チャイムが鳴ってすぐ、教室のガキたちが廊下に出る。下の階には3年生までの生徒がいるため少し騒がしい。お嬢は静かに教科書等を用意し、真っ直ぐ俺の方に向かってくる。
「おまたせ虎鉄」
「ん」
あくまでも俺は護衛。お嬢の荷物を持ったり歩行を補佐したりと侍従のような仕事をする必要は無い。むしろ、常に両手を空けておくように言われている。何かあった時、邪魔になるような物を持っていては護衛の意味がないからだ。
「初の授業はどうだった?」
「まあ、面白いんじゃねえの?」
今日やった範囲は、休み期間中に手をつけていた箇所だった。学校の進み具合よりも少しだけ先を行っていたようだ。
「教室、まだ把握出来てねえわ」
「いいよ、しばらくは案内するし。次は視聴覚室だね」
視聴覚室は少し離れているようだ。もうひとつ上の階には授業で使用する教室が集まっていて、その1番端に視聴覚室があった。
「じゃあ授業後に」
「外で待つから遅刻はしねえよ」
「終わるまで学校見て回っていいよ」
「あー、そうするわ」
お嬢はすぐに他の学生に紛れて消えてしまう。授業開始の鐘が鳴って数分後、お嬢に言われたように校内を見回ることにした。

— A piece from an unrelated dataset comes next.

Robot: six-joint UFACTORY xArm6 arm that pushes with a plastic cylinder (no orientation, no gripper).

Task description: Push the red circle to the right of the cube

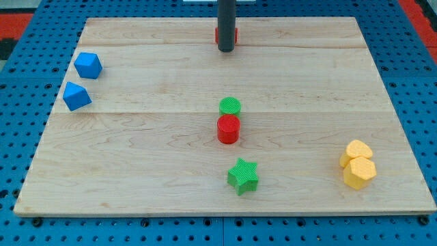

広い校内。磨きあげられた窓。至るところから高級感が伝わる。なるべく他の授業の邪魔にならないよう、中庭の方に出てきた。ロの字型に中庭を囲んで廊下がある。4か所中庭に降りるドアが用意されていて鍵はかかっていない。屋根を登れるなら、窓かこの中庭がいい侵入ルートだろうな。
中庭に面した廊下では近くに教室はなく、静かな空間が広がっていた。こういう場所は好きだから、護衛の合間にはいいかもしれない。
「八坂くん」
「あ?」
声をかけられた。振り返った場所には、ぴっちりと髪を整えた黒いメガネの男がいる。見覚えはなかった。
「馬井太志だ。同じ学年だろ。隣のクラスだから覚えてくれ」
「知らねえよ。自分のクラスですらまだ覚えてない」
馬井とかいう男は、メガネを親指であげると少し俺に近付いた。
「僕は君の主人と同じクラスにいる生徒の側近候補でね。顔を合わせることが多いと思うから挨拶に来たんだ」
癖なのか、こいつは少し早口だ。熊井と比べると倍速ぐらい。熊井、馬井……なんか似てるな。
「聞いてるのか?」
「あ? まあ3割ぐらい」
「なんなんだ君は……。とにかく、同じ主人を持つ身。将来のために学習をする仲間だ、よろしくしておいても損はないだろう?」
「そう思うか?」
「ああ。侍従の何たるかを、君に教授してやる。先ほどの主人との会話を聞くに、君はまだ未熟なようだからな」
こいつの雇い主が誰かは知らないが、あまりこういう人間は好まない。自分は優れている人間だと確信している顔だ。ここは行儀学校なわけでも、使用人訓練校でもない。こんな交流は不要だろう。参考になるはずがない。
「頭の中お花畑な坊ちゃんに教えてやる。俺はお前と違って、側近なんて言う行儀のいいもんじゃねえんだよ」
相手を警戒するように顎を引く。そうすると自然に相手に睨みをきかせられる。人と争ったことがないのだろう。馬井は少したじろいだ。
「俺がやってんのは、仕事だ。あんたは悠長に行儀見習いやってろ。俺は参加しない」
わかったらどっか行け。
そう言って手を払うように振ると、馬井は躊躇いながらも廊下から去って行った。